Fire Strike: The Facts The Figures The Advice
25 September 2013, 06:00
Fire chiefs across the Thames Valley say they're well-prepared to cover this afternoon's fire-fighters strike, due to start at midday.
Members of the Fire Brigades Union are unhappy at the Government plans to change the current pension arrangements firecrews have to align them with non-emergency public-sector staff.
Between 12pm and 4pm today, FBU members will walk out of operational duties at fire stations across Berkshire, Oxfordshire, Buckinghamshire and Hampshire.
During today fire service chiefs are asking the public to take extra care and refresh themselves with the following safety advice:
Reduce the risks
David Etheridge, Chief Fire Officer for Oxfordshire County Council Fire and Rescue Service, said: "Fires can start for a variety of reasons, from cooking being left unattended, smoking materials being carelessly discarded, electrical faults, or candles being placed too close to furnishings.
The best advice we can give is for everyone to ensure they have a smoke alarm in their home and to check the battery is working at least once a week. Smoke alarms provide an early warning of a fire and can give occupants vital extra minutes to escape, especially at night. But a smoke alarm can only save your life if it is working and the battery is checked regularly. More than 50 per cent of fires start in the kitchen, so people are asked to take particular care when cooking".
Working smoke alarms are the best and easiest way to alert you to the danger of fire, giving you and your family precious time to escape. Make sure you have working smoke alarms on every level of your home and get into the ‘Test it Tuesday’ routine by pushing the button to check your smoke alarm works, every Tuesday.
Have an escape plan
It can be difficult to think clearly in an emergency. Having and practicing an escape plan will help you and your family act quickly. When making your escape plan involve everyone who lives in your home.

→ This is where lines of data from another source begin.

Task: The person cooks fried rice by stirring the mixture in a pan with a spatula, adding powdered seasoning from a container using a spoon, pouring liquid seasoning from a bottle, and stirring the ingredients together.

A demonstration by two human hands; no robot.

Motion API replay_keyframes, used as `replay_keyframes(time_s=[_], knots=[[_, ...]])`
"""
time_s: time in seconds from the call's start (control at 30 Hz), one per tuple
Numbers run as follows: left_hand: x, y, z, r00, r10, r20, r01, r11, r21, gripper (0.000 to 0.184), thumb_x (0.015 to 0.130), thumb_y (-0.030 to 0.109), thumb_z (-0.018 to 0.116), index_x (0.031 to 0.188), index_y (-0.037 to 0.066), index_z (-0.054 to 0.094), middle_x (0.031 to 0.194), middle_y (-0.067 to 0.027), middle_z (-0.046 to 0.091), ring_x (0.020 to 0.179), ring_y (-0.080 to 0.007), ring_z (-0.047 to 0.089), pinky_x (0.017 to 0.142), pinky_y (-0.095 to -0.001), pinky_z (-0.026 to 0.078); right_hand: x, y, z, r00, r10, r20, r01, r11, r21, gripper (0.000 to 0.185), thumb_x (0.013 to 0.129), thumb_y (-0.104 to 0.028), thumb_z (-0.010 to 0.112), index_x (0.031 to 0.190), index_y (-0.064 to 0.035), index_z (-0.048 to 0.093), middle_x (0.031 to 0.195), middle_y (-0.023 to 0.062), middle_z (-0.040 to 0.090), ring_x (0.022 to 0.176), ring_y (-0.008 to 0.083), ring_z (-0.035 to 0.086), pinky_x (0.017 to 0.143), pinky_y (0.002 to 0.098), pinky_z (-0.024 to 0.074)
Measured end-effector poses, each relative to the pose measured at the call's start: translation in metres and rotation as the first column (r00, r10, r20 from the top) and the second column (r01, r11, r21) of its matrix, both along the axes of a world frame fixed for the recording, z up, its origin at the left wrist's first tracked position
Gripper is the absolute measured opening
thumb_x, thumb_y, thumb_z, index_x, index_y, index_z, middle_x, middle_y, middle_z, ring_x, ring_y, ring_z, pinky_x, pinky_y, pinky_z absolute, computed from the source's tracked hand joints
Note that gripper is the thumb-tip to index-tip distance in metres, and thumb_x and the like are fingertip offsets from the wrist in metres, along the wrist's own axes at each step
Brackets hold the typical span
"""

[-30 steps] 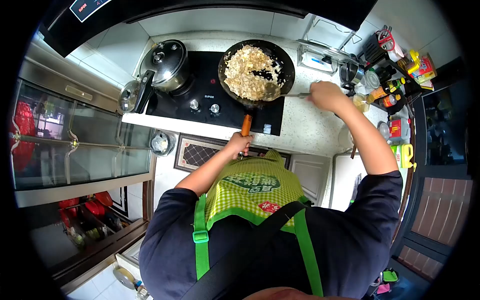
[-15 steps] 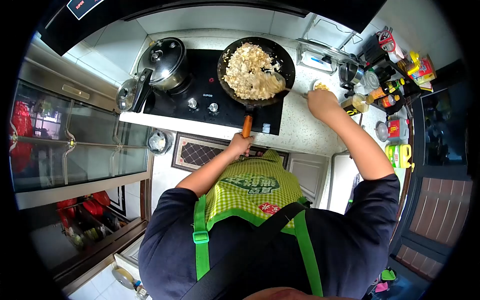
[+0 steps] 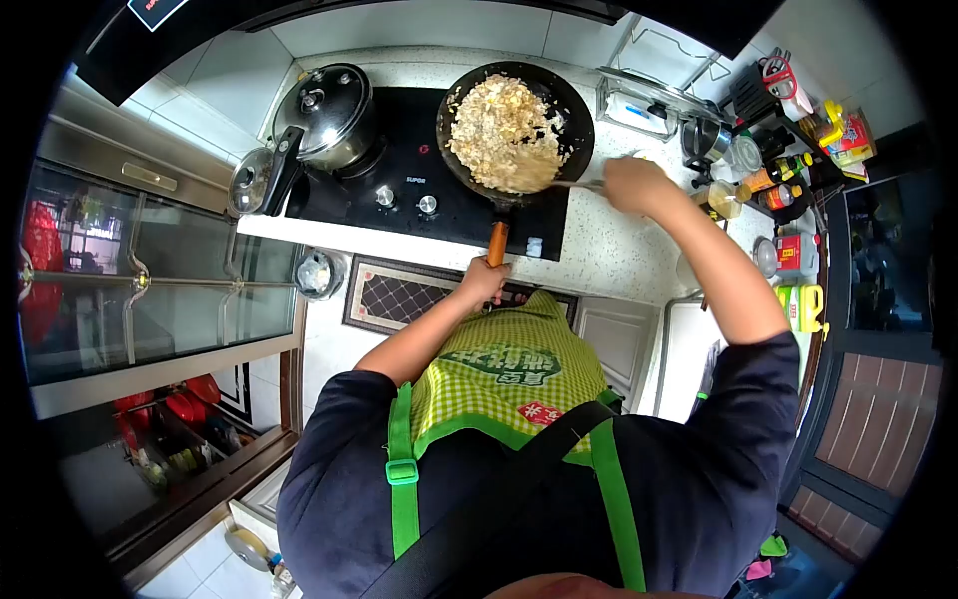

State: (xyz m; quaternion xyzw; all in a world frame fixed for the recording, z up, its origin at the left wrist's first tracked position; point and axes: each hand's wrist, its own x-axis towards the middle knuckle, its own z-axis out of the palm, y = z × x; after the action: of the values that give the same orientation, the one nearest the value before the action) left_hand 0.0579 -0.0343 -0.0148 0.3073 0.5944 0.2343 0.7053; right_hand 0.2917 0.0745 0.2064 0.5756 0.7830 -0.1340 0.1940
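A dark wok stands on the black cooktop with fried rice spread across its bottom. My left hand is closed around the end of the wok's wooden handle. To the right of the wok, my right hand grips the handle of a spatula. The spatula's head is down in the rice at the wok's near side, blurred by motion and partly covered with grains.
A lidded pot sits on the left burner, with a glass lid beside it. Sauce bottles and jars crowd the counter's right end. A wire rack stands behind my right hand.
My right hand has drawn the spatula left and slightly toward me through the rice. A small bowl by that hand is now mostly hidden. My left hand keeps its hold.
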Motion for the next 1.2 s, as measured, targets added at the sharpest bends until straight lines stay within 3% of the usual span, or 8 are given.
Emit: replay_keyframes(time_s=[0.1,0.37,0.5,0.6,0.8,0.87,0.93,1.2], knots=[[0.005,0.005,0.006,1.000,-0.002,0.010,0.003,1.000,-0.014,0.019,0.084,0.015,0.063,0.077,0.003,0.050,0.056,-0.0023,0.047,0.040,-0.0115,0.043,0.036,-0.0302,0.039,-0.036,0.025,-0.045,0.962,-0.177,-0.206,0.180,0.984,-0.004,0.024,0.084,-0.015,0.050,0.094,0.0014,0.064,0.094,0.0228,0.065,0.090,0.0351,0.064,0.079,0.0436,0.0508],[-0.004,0.015,-0.001,1.000,0.004,-0.031,-0.006,0.999,-0.054,0.018,0.085,0.014,0.061,0.081,0.003,0.049,0.057,-0.0028,0.047,0.040,-0.0115,0.044,0.035,-0.0290,0.041,0.000,0.009,0.000,0.991,-0.032,0.128,0.016,0.991,0.130,0.025,0.085,-0.013,0.045,0.095,-0.0043,0.066,0.099,0.0181,0.066,0.090,0.0325,0.065,0.077,0.0413,0.0522],[-0.002,0.016,-0.003,1.000,0.020,-0.007,-0.020,1.000,-0.022,0.017,0.085,0.014,0.060,0.081,0.002,0.050,0.057,-0.0027,0.047,0.040,-0.0115,0.044,0.035,-0.0288,0.040,-0.033,0.037,-0.066,0.996,-0.087,-0.026,0.091,0.967,0.240,0.022,0.084,-0.012,0.047,0.091,-0.0050,0.067,0.093,0.0158,0.067,0.086,0.0306,0.066,0.073,0.0394,0.0536],[-0.003,0.017,-0.003,1.000,0.022,-0.006,-0.023,1.000,-0.022,0.016,0.086,0.014,0.059,0.081,0.001,0.050,0.057,-0.0027,0.046,0.040,-0.0116,0.044,0.035,-0.0288,0.040,-0.017,0.025,-0.050,1.000,0.004,0.016,-0.008,0.975,0.224,0.022,0.085,-0.012,0.047,0.089,-0.0058,0.068,0.091,0.0157,0.067,0.084,0.0307,0.067,0.071,0.0387,0.0541],[-0.001,0.014,-0.003,0.998,0.029,-0.048,-0.028,0.999,0.015,0.017,0.086,0.014,0.058,0.082,0.000,0.051,0.056,-0.0032,0.046,0.040,-0.0119,0.043,0.035,-0.0290,0.040,0.006,0.003,0.017,0.988,-0.038,0.149,0.031,0.998,0.048,0.023,0.086,-0.013,0.046,0.093,-0.0033,0.066,0.095,0.0177,0.066,0.088,0.0314,0.065,0.076,0.0416,0.0523],[-0.004,0.017,-0.008,0.998,-0.009,-0.065,0.012,0.999,0.035,0.018,0.086,0.015,0.058,0.084,-0.001,0.050,0.054,-0.0042,0.046,0.038,-0.0131,0.044,0.035,-0.0300,0.040,-0.015,0.013,-0.024,0.996,0.028,-0.079,-0.028,1.000,0.008,0.024,0.085,-0.013,0.045,0.092,-0.0008,0.065,0.094,0.0195,0.066,0.088,0.0338,0.065,0.077,0.0422,0.0517],[-0.004,0.017,-0.013,0.998,-0.005,-0.066,0.007,1.000,0.029,0.019,0.086,0.015,0.058,0.085,-0.002,0.050,0.054,-0.0044,0.046,0.038,-0.0135,0.044,0.034,-0.0304,0.040,-0.045,0.028,-0.059,0.971,-0.103,-0.218,0.117,0.992,0.053,0.023,0.085,-0.012,0.046,0.091,0.0010,0.064,0.094,0.0202,0.065,0.088,0.0345,0.065,0.076,0.0426,0.0518],[-0.002,0.017,-0.009,0.996,0.015,-0.092,-0.011,0.999,0.044,0.019,0.086,0.014,0.058,0.087,-0.003,0.050,0.053,-0.0049,0.046,0.038,-0.0144,0.045,0.034,-0.0308,0.040,-0.002,0.019,-0.017,0.997,-0.076,0.021,0.070,0.974,0.215,0.021,0.086,-0.013,0.046,0.093,-0.0043,0.064,0.091,0.0175,0.067,0.083,0.0313,0.067,0.071,0.0393,0.0539]])
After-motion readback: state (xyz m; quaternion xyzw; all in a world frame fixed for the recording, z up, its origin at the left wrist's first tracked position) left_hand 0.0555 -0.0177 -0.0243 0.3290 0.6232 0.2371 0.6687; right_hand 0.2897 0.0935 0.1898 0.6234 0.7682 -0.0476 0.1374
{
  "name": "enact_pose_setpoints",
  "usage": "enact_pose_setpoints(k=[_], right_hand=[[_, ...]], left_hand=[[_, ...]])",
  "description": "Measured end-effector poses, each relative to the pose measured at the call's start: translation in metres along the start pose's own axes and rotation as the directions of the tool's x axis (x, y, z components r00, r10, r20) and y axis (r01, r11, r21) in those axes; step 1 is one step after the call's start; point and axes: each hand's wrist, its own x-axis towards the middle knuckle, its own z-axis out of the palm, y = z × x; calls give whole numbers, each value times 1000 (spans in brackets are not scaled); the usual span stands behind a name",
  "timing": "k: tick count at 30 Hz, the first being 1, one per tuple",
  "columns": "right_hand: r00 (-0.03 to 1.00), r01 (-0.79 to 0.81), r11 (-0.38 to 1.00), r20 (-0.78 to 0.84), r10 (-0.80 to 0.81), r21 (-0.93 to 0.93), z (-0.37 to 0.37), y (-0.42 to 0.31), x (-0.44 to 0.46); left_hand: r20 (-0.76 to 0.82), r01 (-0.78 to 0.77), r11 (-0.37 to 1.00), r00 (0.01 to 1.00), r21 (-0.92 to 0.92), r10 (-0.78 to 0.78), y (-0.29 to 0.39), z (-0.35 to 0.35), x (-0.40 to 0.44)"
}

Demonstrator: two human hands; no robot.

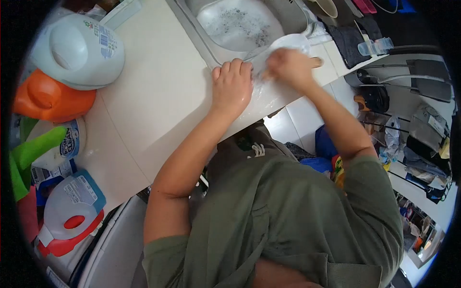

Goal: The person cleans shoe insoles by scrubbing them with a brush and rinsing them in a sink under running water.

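Note:
A wet white cloth (pixel 295 42) lies over the front rim of the metal sink (pixel 192 29) and onto the counter. My left hand (pixel 233 89) rests at the cloth's left end, fingers curled and closed on its edge. Over the cloth is my right hand (pixel 289 69), smeared by motion and closed. From its right side sticks out the rounded tip of a tan, wooden-looking handle (pixel 316 62); the rest of that tool is hidden under the hand. Sudsy water (pixel 240 26) with bubbles fills the basin behind both hands.
Along the left stand a large pale detergent jug (pixel 77 50), an orange bottle (pixel 55 98), a white tub (pixel 72 139) and a clear bottle with red (pixel 74 206). At right are a dark cloth (pixel 348 45), a clear plastic cup (pixel 375 46) and a rack (pixel 408 79).

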Motion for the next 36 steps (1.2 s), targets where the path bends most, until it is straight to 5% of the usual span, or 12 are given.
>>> enact_pose_setpoints(k=[2, 3, 4, 7, 10, 15, 17, 19, 20, 30, 34, 36], right_hand=[[907, -384, 848, 322, 272, 366, -3, 76, 27], [501, -849, 516, 487, 716, 115, -11, 73, 68], [-100, -983, -15, 463, 881, -185, -19, 69, 109], [468, -876, 475, 387, 794, 84, -1, 104, 69], [892, -451, 851, 180, 416, 270, 4, 102, 37], [984, -152, 985, 108, 143, 87, -17, -5, 8], [888, -424, 839, 337, 312, 341, -21, 89, 41], [909, -416, 843, 138, 392, 342, -36, 61, 39], [945, -228, 972, 254, 205, 63, -42, 29, 35], [899, -408, 913, -165, 406, 19, -63, 88, 46], [762, -459, 729, -197, 617, 508, -69, 114, 18], [671, -295, 484, -182, 719, 824, -61, 131, 4]], left_hand=[[-12, -10, 1000, 1000, -19, 10, 0, -3, 1], [-17, -8, 1000, 1000, -16, 7, -1, -3, 0], [-3, -6, 1000, 1000, -5, 6, 1, -3, -2], [-2, -27, 1000, 1000, -5, 27, -1, -1, 3], [-7, -22, 1000, 1000, -5, 22, -2, -3, 2], [22, -30, 999, 999, -29, 31, -3, -4, 2], [1, -39, 999, 999, 2, 39, -1, -6, 0], [5, -33, 999, 999, 12, 33, -1, -5, 0], [10, -29, 999, 1000, 18, 29, -1, -3, 1], [105, -19, 992, 994, 123, 5, 14, -18, 19], [131, -224, 943, 956, -247, 261, 35, 14, 110], [88, -405, 898, 902, -174, 424, 55, 42, 153]])
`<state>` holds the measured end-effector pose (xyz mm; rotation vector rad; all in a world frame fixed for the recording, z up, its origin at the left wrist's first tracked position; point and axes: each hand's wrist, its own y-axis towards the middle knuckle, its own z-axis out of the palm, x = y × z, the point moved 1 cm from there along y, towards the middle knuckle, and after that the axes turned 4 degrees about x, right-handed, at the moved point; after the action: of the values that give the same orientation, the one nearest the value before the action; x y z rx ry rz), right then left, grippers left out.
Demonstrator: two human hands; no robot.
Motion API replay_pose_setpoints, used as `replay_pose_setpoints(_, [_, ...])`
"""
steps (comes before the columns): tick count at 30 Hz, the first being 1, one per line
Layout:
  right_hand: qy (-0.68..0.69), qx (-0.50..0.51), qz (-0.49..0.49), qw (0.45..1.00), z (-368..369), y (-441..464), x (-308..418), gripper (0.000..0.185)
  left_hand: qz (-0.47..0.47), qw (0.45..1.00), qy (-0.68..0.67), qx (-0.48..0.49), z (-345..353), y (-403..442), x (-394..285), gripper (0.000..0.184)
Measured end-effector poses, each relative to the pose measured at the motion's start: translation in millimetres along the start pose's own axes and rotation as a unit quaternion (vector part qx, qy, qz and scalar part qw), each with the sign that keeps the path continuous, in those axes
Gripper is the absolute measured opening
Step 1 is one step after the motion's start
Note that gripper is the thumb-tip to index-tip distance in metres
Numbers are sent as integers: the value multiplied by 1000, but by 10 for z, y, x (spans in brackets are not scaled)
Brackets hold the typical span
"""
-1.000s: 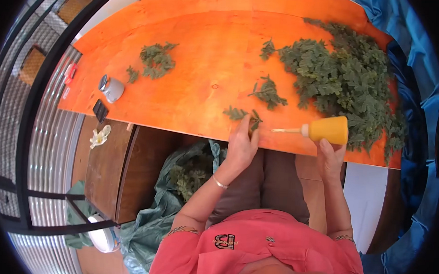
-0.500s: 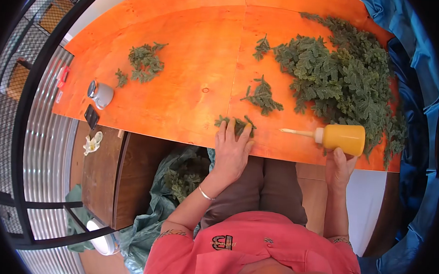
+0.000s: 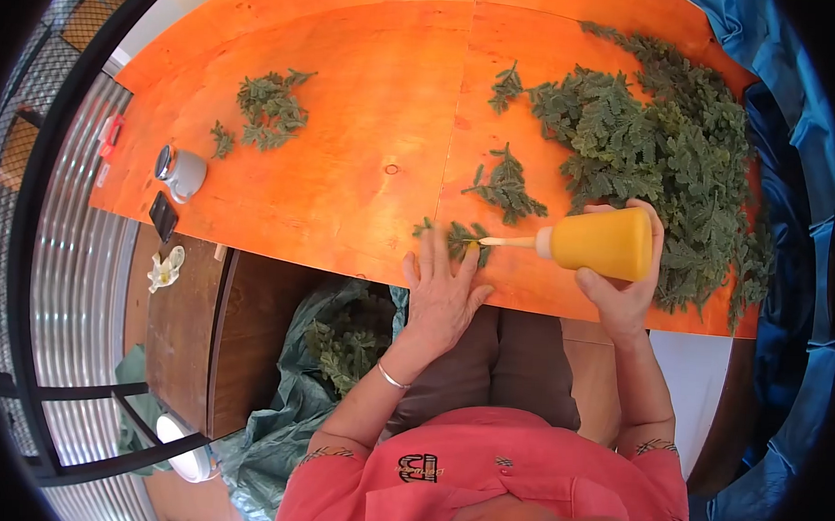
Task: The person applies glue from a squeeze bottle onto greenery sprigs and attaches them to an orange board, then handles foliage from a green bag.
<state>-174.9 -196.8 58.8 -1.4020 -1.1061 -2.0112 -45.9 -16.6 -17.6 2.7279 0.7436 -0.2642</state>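
A small green sprig (image 3: 459, 239) lies near the front edge of the orange table. Over it rests my left hand (image 3: 442, 299), fingers stretched out and apart, pressing it to the tabletop. My right hand (image 3: 625, 302) is wrapped round a yellow squeeze bottle (image 3: 605, 243), tilted on its side. The bottle's long pale nozzle points left, its tip touching or just above the sprig beside my left index finger. A little yellow shows at the tip; I cannot tell whether it is liquid. Farther back lies another loose sprig (image 3: 509, 185).
A large heap of green foliage (image 3: 665, 150) covers the orange table's (image 3: 369, 100) right side. At left are a small clump of sprigs (image 3: 273, 110), a grey jar (image 3: 184, 174) and a phone (image 3: 163, 216). Below, a green plastic bag (image 3: 285, 413) holds more foliage.
The squeeze bottle has moved left, bringing its nozzle to the sprig. My right hand has shifted its grip around the bottle. My left hand stays on the sprig, its fingers slightly more spread.
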Motion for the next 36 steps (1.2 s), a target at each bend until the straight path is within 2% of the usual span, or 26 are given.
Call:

The best escape route is your usual way in and out of your home. Always choose a second escape route in case your first choice is blocked. Keys for windows and doors should be kept in an easily accessible place and make sure everyone knows where to find them. Keep all exits clear of obstructions. If there is a fire get out, stay out and get the fire service out.
Road traffic collisions
Road traffic collisions can be devastating, not only to those involved, but to their friends and loved ones.
Top ten tips
- Reduce your speed and give yourself time to react – you never know what’s just around the corner.
- Never use your mobile phone when driving, pull over somewhere safe before making or taking a call.
- Always wear your seatbelt and make sure your passengers are wearing theirs.
- Keep your distance - remember the two second rule and leave plenty of space between you and the vehicle in front.
- If you are feel tired take a break, especially on long journeys - driving whilst tired could be lethal.
- Be extra vigilant for motorcyclists - it is not easy to judge their speed and they can be hidden from view behind a tree, lamp post or bend.
- Drive for the conditions - in bad weather stopping distances will be at least double those required for stopping on dry roads.
- Regularly check the tread and pressure of your tyres, that all your lights work, and the condition of your windscreen and wipers.
- Don’t drink and drive – if you are out drinking remove the question of driving from the equation, it’s not worth the risk, book a taxi, catch the bus or get a lift from a designated driver.
- Don't pile up your car - store luggage securely as loose objects can become lethal objects when braking.